WHAT TO WORK ON: Among the entries below, take the line with "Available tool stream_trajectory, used" and the line with "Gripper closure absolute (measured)", and output them and every line between them exactly, with nothing else.
-- EXTRACTED RECORDS follows --
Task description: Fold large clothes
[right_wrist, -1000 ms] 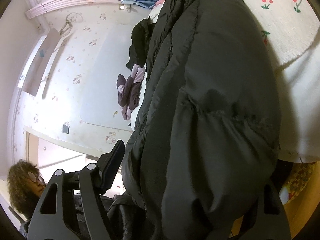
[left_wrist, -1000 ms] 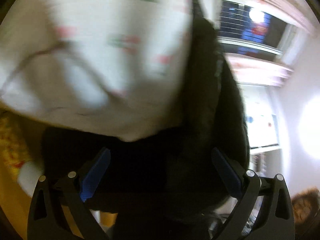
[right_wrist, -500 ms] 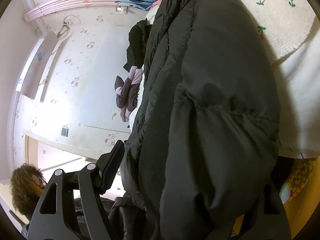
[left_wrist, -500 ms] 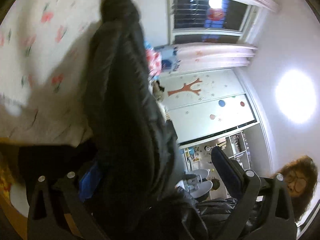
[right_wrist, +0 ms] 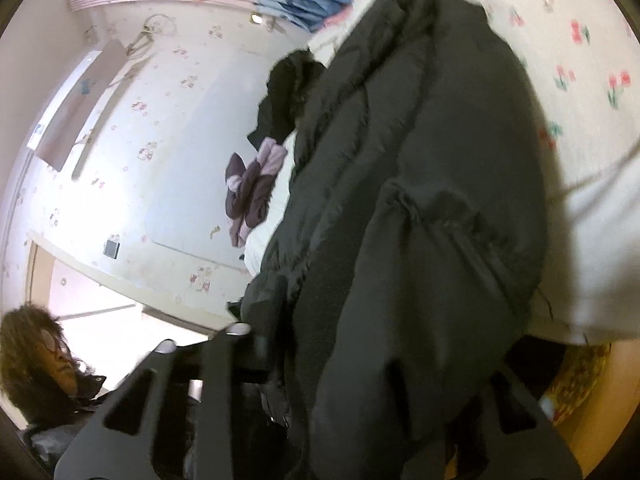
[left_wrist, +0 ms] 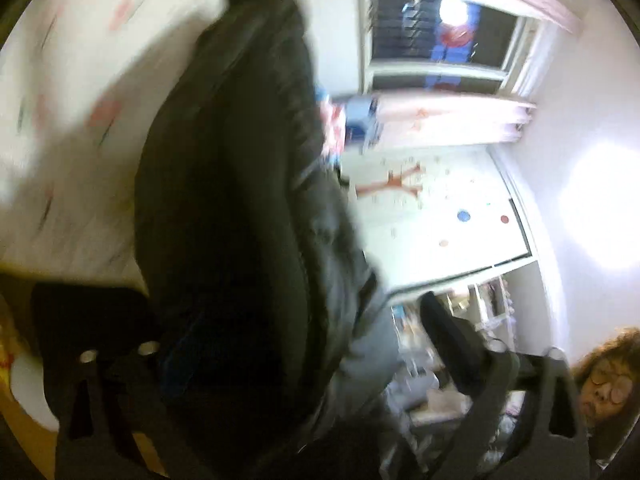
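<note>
Left gripper: the jaws have just been closing and are standing moderately wide. The black padded jacket is bulging between them and covering the left finger almost entirely. The right finger is showing clear of the fabric, so a firm grip cannot be confirmed from this blurred view.

Right gripper: the jaws have just been closing and are now standing narrow, pinching a thick fold of the same jacket. The fabric is filling the gap and hiding the right-hand finger.

The jacket is hanging up in front of both cameras and blocking most of the view. It is stretching away over the bed, whose white cover is carrying a small red flower print.

Beyond the grippers, a person with curly hair and glasses is appearing at the lower edge of each view. A yellow patterned fabric is showing below the bed edge.

Farther off, a purple garment and a second black garment are lying at the far side of the bed. A wardrobe with a red tree decal and coloured dots is standing behind, next to pink curtains and a dark window. A bright round ceiling light is glaring in the left wrist view.

No writing or brand mark is readable.
</note>
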Demonstrator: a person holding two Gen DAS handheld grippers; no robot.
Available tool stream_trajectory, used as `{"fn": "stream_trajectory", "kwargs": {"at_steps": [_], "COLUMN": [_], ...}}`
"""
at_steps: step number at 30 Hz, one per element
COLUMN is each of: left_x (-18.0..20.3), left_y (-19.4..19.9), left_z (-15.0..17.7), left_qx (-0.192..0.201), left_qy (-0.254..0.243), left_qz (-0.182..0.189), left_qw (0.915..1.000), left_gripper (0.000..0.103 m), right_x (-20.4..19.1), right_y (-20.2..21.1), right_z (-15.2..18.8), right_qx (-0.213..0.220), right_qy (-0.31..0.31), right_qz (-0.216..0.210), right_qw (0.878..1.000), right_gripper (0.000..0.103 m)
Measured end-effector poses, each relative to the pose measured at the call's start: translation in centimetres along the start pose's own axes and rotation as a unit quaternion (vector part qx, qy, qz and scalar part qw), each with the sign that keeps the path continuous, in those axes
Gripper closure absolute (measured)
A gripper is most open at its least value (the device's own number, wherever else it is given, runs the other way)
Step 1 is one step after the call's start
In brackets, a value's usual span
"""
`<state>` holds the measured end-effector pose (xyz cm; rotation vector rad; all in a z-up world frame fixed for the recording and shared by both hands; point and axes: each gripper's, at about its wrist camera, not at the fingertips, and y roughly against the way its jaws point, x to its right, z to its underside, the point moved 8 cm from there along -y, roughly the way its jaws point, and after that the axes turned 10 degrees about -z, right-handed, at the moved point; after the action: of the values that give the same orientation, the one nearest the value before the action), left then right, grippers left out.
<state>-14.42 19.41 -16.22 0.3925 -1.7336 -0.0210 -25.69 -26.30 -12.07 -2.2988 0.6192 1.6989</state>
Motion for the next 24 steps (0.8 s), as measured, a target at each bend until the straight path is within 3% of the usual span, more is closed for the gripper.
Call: {"fn": "stream_trajectory", "kwargs": {"at_steps": [1,4,6,8,12,14,16,17,19,20,21,22,24], "left_x": [0.9,3.2,5.2,7.5,11.3,11.7,10.1,7.9,3.7,1.6,-0.3,-1.4,-2.9], "left_y": [0.4,1.0,1.5,1.9,3.9,4.5,4.4,4.1,3.4,2.6,2.2,2.3,2.9], "left_z": [-0.6,-1.2,-1.4,-1.1,0.1,1.9,2.3,3.5,4.5,5.1,5.4,5.5,5.4], "left_qx": [0.013,0.024,0.025,0.03,0.037,0.009,-0.026,-0.063,-0.107,-0.115,-0.117,-0.11,-0.093], "left_qy": [-0.01,-0.034,-0.053,-0.069,-0.107,-0.123,-0.128,-0.115,-0.078,-0.062,-0.04,-0.025,-0.004], "left_qz": [-0.035,-0.103,-0.142,-0.151,-0.124,-0.104,-0.111,-0.123,-0.144,-0.151,-0.152,-0.149,-0.143], "left_qw": [0.9992,0.9938,0.9881,0.9857,0.9858,0.9869,0.9852,0.9837,0.9806,0.9799,0.9806,0.9824,0.9853], "left_gripper": [0.054,0.079,0.086,0.09,0.092,0.092,0.087,0.084,0.056,0.051,0.039,0.026,0.013], "right_x": [-0.7,-3.0,-4.5,-6.1,-10.0,-11.0,-9.9,-8.9,-5.6,-3.8,-2.7,-1.7,-0.7], "right_y": [0.0,-0.2,-0.1,0.4,1.7,2.4,3.1,3.4,4.3,4.7,5.1,5.5,6.0], "right_z": [-0.2,-1.2,-2.0,-2.8,-2.4,-1.3,0.6,1.3,3.2,4.2,4.9,5.5,6.3], "right_qx": [0.005,0.023,0.037,0.054,0.047,0.025,-0.012,-0.024,-0.041,-0.047,-0.048,-0.044,-0.033], "right_qy": [0.01,0.031,0.042,0.052,0.072,0.08,0.065,0.051,0.003,-0.023,-0.036,-0.048,-0.063], "right_qz": [0.002,-0.003,-0.012,-0.026,-0.067,-0.069,-0.053,-0.042,-0.029,-0.024,-0.021,-0.024,-0.038], "right_qw": [1.0,0.999,0.998,0.997,0.994,0.994,0.996,0.997,0.999,0.998,0.998,0.998,0.997], "right_gripper": [0.084,0.089,0.09,0.092,0.092,0.091,0.086,0.079,0.064,0.053,0.049,0.049,0.048]}}
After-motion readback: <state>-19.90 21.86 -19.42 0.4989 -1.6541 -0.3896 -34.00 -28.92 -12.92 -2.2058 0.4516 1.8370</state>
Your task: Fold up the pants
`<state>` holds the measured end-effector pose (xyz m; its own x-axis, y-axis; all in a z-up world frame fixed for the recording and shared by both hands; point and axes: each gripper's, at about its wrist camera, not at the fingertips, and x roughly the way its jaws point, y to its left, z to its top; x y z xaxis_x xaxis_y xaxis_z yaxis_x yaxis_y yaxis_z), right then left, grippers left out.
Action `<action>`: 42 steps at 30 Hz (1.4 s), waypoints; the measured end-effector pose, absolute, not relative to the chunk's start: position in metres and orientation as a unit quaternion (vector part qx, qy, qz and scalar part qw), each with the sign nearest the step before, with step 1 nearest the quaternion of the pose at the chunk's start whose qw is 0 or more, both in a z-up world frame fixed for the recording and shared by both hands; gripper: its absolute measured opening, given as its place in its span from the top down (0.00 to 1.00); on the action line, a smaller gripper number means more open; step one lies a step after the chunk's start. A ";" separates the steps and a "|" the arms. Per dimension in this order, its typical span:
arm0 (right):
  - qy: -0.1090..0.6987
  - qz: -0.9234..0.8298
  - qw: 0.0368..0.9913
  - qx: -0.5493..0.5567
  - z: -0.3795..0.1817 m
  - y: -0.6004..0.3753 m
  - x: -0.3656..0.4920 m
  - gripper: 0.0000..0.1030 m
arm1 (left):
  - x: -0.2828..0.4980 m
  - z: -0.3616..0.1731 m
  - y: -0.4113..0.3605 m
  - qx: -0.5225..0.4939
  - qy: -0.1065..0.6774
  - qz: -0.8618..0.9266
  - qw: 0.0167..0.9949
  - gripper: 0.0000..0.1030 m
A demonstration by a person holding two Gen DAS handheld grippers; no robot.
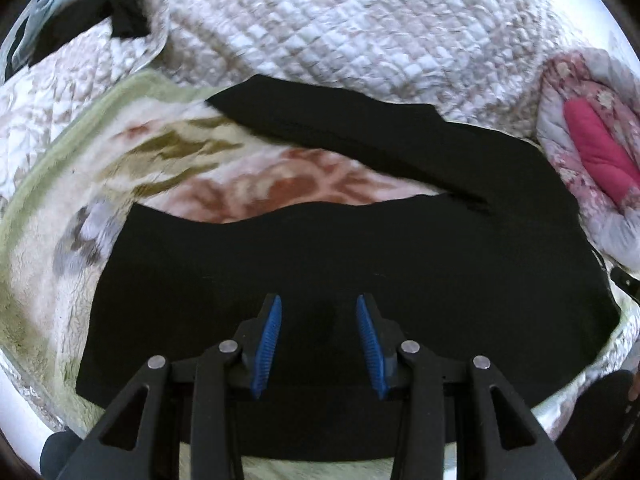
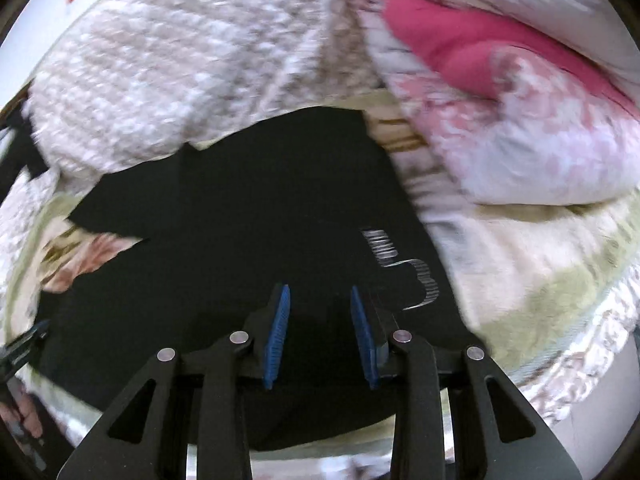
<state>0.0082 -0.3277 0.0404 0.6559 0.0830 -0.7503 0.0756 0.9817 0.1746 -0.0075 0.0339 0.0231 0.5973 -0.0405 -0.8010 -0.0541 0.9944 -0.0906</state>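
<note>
Black pants lie spread on a floral blanket on a bed. One leg runs across the near side, the other angles away toward the upper left. My left gripper is open and empty, hovering over the near leg. In the right wrist view the pants show a white printed logo near the waist end. My right gripper is open and empty above the fabric, just left of the logo.
A white quilted cover lies bunched behind the pants. A pink and floral duvet sits at the right; it also shows in the right wrist view. Another dark garment lies at the far left. The bed edge runs along the bottom.
</note>
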 end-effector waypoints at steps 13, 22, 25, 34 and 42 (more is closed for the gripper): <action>0.464 0.140 0.874 0.028 0.011 -0.232 0.002 0.61 | -0.020 0.032 0.001 -0.018 0.447 -0.021 0.894 0.59; 0.476 0.139 0.868 0.026 0.006 -0.235 0.003 0.61 | -0.014 0.001 0.001 -0.015 0.479 -0.015 0.877 0.59; 0.469 0.135 0.872 0.029 0.011 -0.238 0.005 0.61 | -0.012 0.000 0.003 -0.013 0.474 -0.015 0.880 0.59; 0.452 0.129 0.882 0.028 0.025 -0.244 0.018 0.46 | 0.003 0.020 0.007 -0.002 0.453 -0.006 0.891 0.59; 0.437 0.135 0.889 0.017 0.039 -0.245 0.041 0.46 | 0.021 0.046 0.007 0.003 0.427 -0.004 0.904 0.59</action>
<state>0.0410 -0.2448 0.0386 0.5821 0.2544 -0.7723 -0.2251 0.9631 0.1475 0.0212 0.0074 0.0455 0.6360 -0.0049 -0.7717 0.0101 0.9999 0.0019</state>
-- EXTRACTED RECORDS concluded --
ANSWER TO THIS TASK:
Available tool stream_trajectory, used as `{"fn": "stream_trajectory", "kwargs": {"at_steps": [_], "COLUMN": [_], ...}}`
"""
at_steps: step number at 30 Hz, one per element
COLUMN is each of: left_x (-18.0..20.3), left_y (-19.4..19.9), left_z (-15.0..17.7), left_qx (-0.192..0.201), left_qy (-0.254..0.243), left_qz (-0.182..0.189), left_qw (0.915..1.000), left_gripper (0.000..0.103 m), right_x (-20.4..19.1), right_y (-20.2..21.1), right_z (-15.2..18.8), right_qx (-0.213..0.220), right_qy (-0.31..0.31), right_qz (-0.216..0.210), right_qw (0.878..1.000), right_gripper (0.000..0.103 m)
Measured end-effector poses, each relative to the pose measured at the call's start: translation in centimetres along the start pose's own axes and rotation as a unit quaternion (vector part qx, qy, qz and scalar part qw), each with the sign that keeps the path continuous, in those axes
Gripper closure absolute (measured)

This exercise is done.